One little, two little, three little endians

Written 2011-03-13

Tags:MIPS ARM endianness PDP-11 

I've done a little work on two different endians. Currently, I've missed out on PDP-endian. Again, the question came up, which one is best, so I'll give it a go at explaining the three and their differences. Endianness, is the pattern of storing a multi-byte word into multiple bytes of memory. In particular, the bytes are often stored most-significant or least significant byte first. You might wonder why anyone would store objects backwards (indeed, little-endian is the only 'language' I know where the 'sentences' are written in ascending order, but the words are written in reverse order). However, there are some distinct advantages to storing words in little-endian order(union alignment and addition/subtraction/multiplication pipelining), as well as there are advantages to storing words in big-endian order( natural treatment of multi-byte objects, easier comparison ). Please keep in mind that with modern processors, some of these reasons end up not meaning nearly as much as they used to.

Union Alignment

The following section goes into why an odd feature of C works on little-endian but not on big-endian. You are warned not to use unions in this way.

union{
uint8_t one;
uint16_t two;
uint32_t four;
}example_union;

In a union, the address of the union is the address of each member. In little-endian, one is located at the same location as the least significant byte of two. And two is located at the least significant bytes of four. This means we can read and write to member one as if casting two or four to uint8_t. However in big-endian, one is located at the most significant byte of two and of four. And two shares the most significant bytes of four. So, we cannot access different members as if they were casts of each other. Since doing so is not portable, C code should not be written this way. Now you know why.

Addition/Multiplication/Subtraction Pipelining

When performing multi-digit arithmetic(except division), you always start with the rightmost(or least-significant) digit. Similarly, digital adders start with the least-significant bit/nibble/byte/word because overflow moves upward toward more significant digits, so when the first byte is loaded in, enough information to begin computation is already available. However, this optimization is rarely used in hardware design today - most memory subsystems deliver memory to the processor in processor-word sized amounts, or larger like cachelines, so the impact of this optimization is rare.

Division Pipelining

When performing long-division, you always start with the most-significant ends of both numerator and denominator. Similarly in digital division, carrys move from most significant digits toward less significant digits. So, having the most significant byte ready first can be leveraged for a small improvement in pipelining. But again, contemporary hardware designs are rarely impacted by this.

Natural Treatment of Object Byte Order

I'm going to call big-endian as natural byte order, because by keeping words in big-endian, things like memcmp() can get a tiny bit more efficient. For example, when comparing large objects with memcmp() on a big-endian system, it becomes possible to aggregate compares to full word sizes. This can be significantly more efficient than comparing per byte. (Potentially, you can implement something similar with little-endian, but it incurs an overhead when there is a difference in the two areas of memory, or a per word overhead)***. Also, most network protocols are written in big-endian. This usually isn't much overhead compared to say, generating the data to ship over the network, but for small applications it can build up. 
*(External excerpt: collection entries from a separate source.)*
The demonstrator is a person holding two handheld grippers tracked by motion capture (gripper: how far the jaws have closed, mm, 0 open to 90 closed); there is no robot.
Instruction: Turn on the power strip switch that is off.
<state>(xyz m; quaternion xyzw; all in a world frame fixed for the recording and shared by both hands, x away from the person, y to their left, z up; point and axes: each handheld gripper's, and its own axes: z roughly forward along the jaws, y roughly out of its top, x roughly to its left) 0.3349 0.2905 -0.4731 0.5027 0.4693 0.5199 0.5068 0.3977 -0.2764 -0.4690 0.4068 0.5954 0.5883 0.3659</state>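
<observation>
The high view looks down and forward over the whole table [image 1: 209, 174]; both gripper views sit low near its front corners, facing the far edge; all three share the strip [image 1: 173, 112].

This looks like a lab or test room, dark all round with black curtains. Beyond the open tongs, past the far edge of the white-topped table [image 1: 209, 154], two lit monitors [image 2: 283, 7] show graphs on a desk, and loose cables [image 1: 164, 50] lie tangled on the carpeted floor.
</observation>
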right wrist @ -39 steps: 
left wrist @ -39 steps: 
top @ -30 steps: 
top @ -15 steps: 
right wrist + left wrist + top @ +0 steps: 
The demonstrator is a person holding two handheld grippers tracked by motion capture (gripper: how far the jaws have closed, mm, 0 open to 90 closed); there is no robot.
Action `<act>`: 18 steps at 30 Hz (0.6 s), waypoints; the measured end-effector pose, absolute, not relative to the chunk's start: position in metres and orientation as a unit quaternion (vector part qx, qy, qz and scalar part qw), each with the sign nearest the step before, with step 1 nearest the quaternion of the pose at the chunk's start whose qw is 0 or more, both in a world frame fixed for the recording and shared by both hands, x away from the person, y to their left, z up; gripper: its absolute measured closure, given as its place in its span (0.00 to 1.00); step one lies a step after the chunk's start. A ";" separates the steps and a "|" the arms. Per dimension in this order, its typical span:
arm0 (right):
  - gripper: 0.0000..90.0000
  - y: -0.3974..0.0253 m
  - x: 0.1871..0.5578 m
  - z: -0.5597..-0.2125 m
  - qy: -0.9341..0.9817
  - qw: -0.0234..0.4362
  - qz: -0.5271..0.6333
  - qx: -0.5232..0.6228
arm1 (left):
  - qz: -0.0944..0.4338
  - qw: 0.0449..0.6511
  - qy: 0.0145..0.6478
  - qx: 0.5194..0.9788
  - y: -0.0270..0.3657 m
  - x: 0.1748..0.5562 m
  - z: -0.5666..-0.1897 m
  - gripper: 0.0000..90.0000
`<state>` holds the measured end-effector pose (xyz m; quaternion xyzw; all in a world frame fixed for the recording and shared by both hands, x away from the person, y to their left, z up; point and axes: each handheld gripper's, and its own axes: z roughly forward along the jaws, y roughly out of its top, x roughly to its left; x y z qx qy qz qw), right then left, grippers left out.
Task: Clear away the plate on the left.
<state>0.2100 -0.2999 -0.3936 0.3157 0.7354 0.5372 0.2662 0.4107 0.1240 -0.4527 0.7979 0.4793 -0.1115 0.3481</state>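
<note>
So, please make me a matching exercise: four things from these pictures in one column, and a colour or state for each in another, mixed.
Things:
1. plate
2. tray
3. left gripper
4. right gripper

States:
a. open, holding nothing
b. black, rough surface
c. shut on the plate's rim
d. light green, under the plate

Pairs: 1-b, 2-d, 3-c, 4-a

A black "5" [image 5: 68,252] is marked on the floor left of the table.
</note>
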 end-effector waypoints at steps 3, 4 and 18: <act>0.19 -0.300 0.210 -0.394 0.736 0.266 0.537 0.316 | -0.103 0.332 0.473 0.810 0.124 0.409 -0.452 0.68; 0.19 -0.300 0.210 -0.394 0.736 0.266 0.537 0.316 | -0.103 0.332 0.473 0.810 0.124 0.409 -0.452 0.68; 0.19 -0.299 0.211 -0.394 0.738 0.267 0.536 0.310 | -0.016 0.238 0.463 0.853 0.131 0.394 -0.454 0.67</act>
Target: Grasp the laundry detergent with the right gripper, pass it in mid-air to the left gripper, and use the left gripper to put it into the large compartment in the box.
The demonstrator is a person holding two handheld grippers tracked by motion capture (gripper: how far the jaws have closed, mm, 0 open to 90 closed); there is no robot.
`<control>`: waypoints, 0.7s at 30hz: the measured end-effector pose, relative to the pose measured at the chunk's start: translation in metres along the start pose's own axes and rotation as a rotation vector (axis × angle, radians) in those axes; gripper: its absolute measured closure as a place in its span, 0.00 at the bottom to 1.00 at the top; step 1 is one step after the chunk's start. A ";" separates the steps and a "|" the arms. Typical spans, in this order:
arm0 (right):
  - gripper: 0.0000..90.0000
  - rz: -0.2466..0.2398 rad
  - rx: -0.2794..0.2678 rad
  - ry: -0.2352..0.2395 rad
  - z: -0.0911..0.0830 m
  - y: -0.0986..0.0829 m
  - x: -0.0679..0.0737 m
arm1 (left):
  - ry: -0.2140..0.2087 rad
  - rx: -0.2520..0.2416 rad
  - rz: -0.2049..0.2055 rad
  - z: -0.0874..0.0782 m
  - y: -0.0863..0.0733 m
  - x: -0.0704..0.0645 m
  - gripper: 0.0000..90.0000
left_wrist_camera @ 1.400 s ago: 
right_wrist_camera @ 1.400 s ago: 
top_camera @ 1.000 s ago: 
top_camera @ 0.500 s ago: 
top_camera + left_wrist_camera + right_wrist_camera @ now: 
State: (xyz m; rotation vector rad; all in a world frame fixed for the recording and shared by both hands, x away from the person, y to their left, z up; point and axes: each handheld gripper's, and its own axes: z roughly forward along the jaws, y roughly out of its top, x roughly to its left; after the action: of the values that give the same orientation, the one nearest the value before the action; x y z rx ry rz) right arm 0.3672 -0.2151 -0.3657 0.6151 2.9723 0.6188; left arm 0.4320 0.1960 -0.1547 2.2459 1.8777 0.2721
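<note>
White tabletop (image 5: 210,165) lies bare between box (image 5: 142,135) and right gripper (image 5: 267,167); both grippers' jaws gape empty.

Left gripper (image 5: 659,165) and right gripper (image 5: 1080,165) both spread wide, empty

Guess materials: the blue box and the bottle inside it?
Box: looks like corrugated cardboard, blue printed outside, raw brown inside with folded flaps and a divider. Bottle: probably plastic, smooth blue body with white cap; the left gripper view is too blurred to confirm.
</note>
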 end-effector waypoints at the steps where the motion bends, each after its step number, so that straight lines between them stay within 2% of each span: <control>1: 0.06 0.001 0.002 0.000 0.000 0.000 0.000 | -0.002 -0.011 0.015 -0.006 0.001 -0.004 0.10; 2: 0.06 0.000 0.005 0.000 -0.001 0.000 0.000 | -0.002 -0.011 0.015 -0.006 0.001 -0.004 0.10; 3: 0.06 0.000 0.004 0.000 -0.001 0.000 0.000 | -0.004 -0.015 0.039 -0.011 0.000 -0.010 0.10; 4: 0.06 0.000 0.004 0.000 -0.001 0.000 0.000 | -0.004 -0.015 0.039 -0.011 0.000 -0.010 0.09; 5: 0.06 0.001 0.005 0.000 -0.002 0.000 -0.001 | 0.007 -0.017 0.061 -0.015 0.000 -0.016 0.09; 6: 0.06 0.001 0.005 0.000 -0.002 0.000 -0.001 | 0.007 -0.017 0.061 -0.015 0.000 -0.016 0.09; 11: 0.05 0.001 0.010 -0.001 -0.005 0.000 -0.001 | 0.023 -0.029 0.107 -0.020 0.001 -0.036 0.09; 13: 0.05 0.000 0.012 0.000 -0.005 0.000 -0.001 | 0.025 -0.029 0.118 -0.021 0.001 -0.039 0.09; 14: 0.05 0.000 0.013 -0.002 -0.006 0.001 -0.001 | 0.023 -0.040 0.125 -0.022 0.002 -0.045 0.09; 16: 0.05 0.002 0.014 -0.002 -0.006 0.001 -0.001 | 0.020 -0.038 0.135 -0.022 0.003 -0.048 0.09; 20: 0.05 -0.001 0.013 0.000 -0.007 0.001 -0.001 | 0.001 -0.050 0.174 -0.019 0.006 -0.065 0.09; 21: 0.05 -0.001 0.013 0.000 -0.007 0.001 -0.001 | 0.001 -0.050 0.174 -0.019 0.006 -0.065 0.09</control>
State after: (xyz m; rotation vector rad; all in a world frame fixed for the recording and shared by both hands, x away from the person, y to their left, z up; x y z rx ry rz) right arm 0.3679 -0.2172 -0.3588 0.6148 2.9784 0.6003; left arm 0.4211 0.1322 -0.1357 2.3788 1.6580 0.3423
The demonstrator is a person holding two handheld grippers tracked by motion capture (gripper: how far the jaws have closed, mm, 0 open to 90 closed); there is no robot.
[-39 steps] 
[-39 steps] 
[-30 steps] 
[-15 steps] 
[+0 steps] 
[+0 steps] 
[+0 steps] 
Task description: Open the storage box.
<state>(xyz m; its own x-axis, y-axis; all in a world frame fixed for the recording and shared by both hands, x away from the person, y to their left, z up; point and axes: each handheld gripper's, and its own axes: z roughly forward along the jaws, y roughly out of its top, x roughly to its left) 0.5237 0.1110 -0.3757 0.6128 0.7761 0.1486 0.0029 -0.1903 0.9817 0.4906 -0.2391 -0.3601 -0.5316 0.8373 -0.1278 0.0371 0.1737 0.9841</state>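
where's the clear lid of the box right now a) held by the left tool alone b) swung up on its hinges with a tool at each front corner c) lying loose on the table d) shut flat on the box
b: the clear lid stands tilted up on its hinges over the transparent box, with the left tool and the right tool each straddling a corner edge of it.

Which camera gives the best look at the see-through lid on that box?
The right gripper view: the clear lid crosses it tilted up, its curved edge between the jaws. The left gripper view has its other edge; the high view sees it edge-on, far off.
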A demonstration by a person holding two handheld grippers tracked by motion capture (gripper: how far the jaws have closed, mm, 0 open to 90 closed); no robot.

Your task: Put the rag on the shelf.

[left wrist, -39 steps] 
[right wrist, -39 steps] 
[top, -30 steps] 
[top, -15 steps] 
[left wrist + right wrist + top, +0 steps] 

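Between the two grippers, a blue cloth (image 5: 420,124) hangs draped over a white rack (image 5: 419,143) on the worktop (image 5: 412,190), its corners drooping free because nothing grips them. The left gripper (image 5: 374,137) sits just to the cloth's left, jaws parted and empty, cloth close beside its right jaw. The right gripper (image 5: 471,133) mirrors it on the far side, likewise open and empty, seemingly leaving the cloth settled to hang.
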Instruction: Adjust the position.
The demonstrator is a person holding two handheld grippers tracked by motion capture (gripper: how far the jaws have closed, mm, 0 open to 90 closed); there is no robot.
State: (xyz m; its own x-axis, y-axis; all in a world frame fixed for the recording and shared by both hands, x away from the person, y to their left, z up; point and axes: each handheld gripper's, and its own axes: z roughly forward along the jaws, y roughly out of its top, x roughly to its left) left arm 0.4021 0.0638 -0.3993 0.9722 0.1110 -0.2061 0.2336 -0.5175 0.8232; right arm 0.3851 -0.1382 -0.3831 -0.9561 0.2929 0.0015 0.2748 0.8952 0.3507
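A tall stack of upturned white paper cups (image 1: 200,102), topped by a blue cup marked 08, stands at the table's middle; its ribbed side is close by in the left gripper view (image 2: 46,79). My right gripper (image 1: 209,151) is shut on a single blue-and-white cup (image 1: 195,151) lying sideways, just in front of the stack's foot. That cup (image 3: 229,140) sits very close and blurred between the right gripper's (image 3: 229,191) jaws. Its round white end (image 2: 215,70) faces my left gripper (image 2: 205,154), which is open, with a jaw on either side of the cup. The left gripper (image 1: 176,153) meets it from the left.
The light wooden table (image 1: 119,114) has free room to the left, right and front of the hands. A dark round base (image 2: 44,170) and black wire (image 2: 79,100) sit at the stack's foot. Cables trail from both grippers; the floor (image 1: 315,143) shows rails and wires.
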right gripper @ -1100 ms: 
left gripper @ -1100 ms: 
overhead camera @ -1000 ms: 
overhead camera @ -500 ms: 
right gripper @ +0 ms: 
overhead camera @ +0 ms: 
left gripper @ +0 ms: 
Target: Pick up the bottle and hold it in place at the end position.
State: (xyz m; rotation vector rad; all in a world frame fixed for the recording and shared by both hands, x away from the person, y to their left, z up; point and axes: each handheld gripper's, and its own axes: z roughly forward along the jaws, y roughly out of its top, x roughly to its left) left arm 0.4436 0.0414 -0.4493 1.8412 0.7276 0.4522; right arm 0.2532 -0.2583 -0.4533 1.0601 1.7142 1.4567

Comparison and Sign information

By storing the most significant information first in memory, operations requiring sign information or comparison can be implemented more easily(**). Because the sign information is stored earlier in the word, a big-endian compare can complete as soon as there is a difference in the word. This becomes even more important when dealing with objects larger than the native word size.

PDP-endian

I haven't mentioned PDP-endian, because it is such an oddball. Worst of both worlds it seems. As a 16-bit architecture, 16-bit words are stored in little-endian format, but compilers on PDP-11s would store 32-bit words as two consecutive 16-bit little endian words. This makes it extra-confusing. Potentially compilers could be updated to store words in little-endian order, but this architecture is almost entirely dead, and all the other software running on it expects PDP-endian already. Sometimes I put a compiler-assert for this case. Nobody has ever complained.

**on systems with memory buses narrower than the cpu word size (this tends to only happen on on embedded things like 8088. On ARM and some MIPS the bus may be smaller than the CPU, but the bus controller will issue multiple bus loads and stores to match the cpu bus width). It seems like this effect might be useful when dealing with integers larger than a CPU can natively handle, but in that case, the CPU can break the integer into multiple smaller pieces, and load them in the optimal order anyways.
***On systems like ARMv7, you can swap endianness in a single instruction. On little-endian systems, you can still use word compares to speed up memory access, but when the words compared are different, you then have to switch the endianness and figure out the right memcmp return.

On April 7th, 2017, this post was updated to reflect my current knowledge on the topic, as well as to correct some highly grody HTML.